BACKGROUND OF THE INVENTION

It is known that shortwave UV radiation (UV / A, UV / B, UV / C, wavelength ranges from 400 to 200 nm) has a harmful effect on the skin and is an important factor in premature skin aging. In extreme form, this effect may be related to cytogenetic changes in individual skin cells and lead to the formation of skin cancers (melanomas). These risks have continuously increased due to changes in environmental factors (ozone hole), with increased UV exposure. To overcome this, it is customary to protect exposed skin tissues by using special UV protection filters found in special cosmetic and dermatological preparations. The action of the active compound in such formulations is based on the following principles:

Absorption of UV radiation using UV active organic compounds.

2. UV scattering of finely dispersed titanium dioxide or other micropigments.
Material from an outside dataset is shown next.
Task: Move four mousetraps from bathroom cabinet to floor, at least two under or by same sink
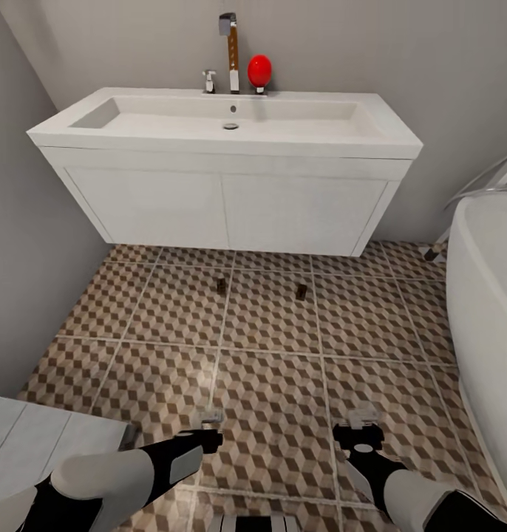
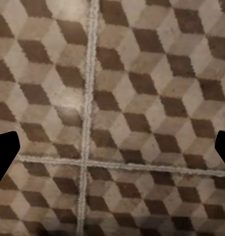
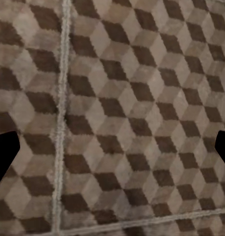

The efficiency of these systems, which can be measured simply by recording their UV absorption maxima in the wavelength range 250-400 nm or by measuring the scattering curves, is evident. On the other hand, the biological acceptability of these substances and, in particular, the products of possible chemical transformations that arise under the influence of energy-rich radiation is problematic.

Another critical point is the depth of penetration of the UV filter into the skin when used as a component of a cosmetic or dermatological preparation. A suitable site of action is the area between stratum comeum and stratum basale. To meet these requirements, long-term testing is required, as prescribed for pharmacological compounds. The UV filters are applied locally appropriately for the purpose of their use and their individual efficacy over a wide concentration range of between 1 and 10% in a suitable medium.

So eg. DE-A-3242385 (Zabotto) discloses a cosmetic composition which, among other active compounds, contains 1.5% Parsol Ultra (Givaudan) to reduce skin aging due to radiation effects.

Melanin, which also occurs in human and animal cells, in melanocytes, is known to be a natural substance in higher animals that protects against radiation. Melanin is a brown-to-black colored polymeric vertebrate pigment, which is made, inter alia, of the amino acid tyrosine and pigmentes both skin and hair as well as iris. The melanin formed in the melanocytes of the skin travels to the basal layer of the skin and transfers the pigment to the skin cells. Since melanin as a polymeric substance hardly dissolves at all, previous attempts to deliver this substance by topical application to the site of action cannot be considered to be significantly successful.

SUMMARY OF THE INVENTION It is an object of the present invention to allow the local use of melanin at its site of action.

SUMMARY OF THE INVENTION

According to the invention, the topical formulation having protective light properties is characterized in that it contains melanin which is dissolved or dispersed in one or more lipophilic fluorocarbons, which, as asymmetric lamellar phospholipid aggregates, are present in an aqueous system together with a phospholipid, the particle size being aggregates range from 200 to 3000 nm.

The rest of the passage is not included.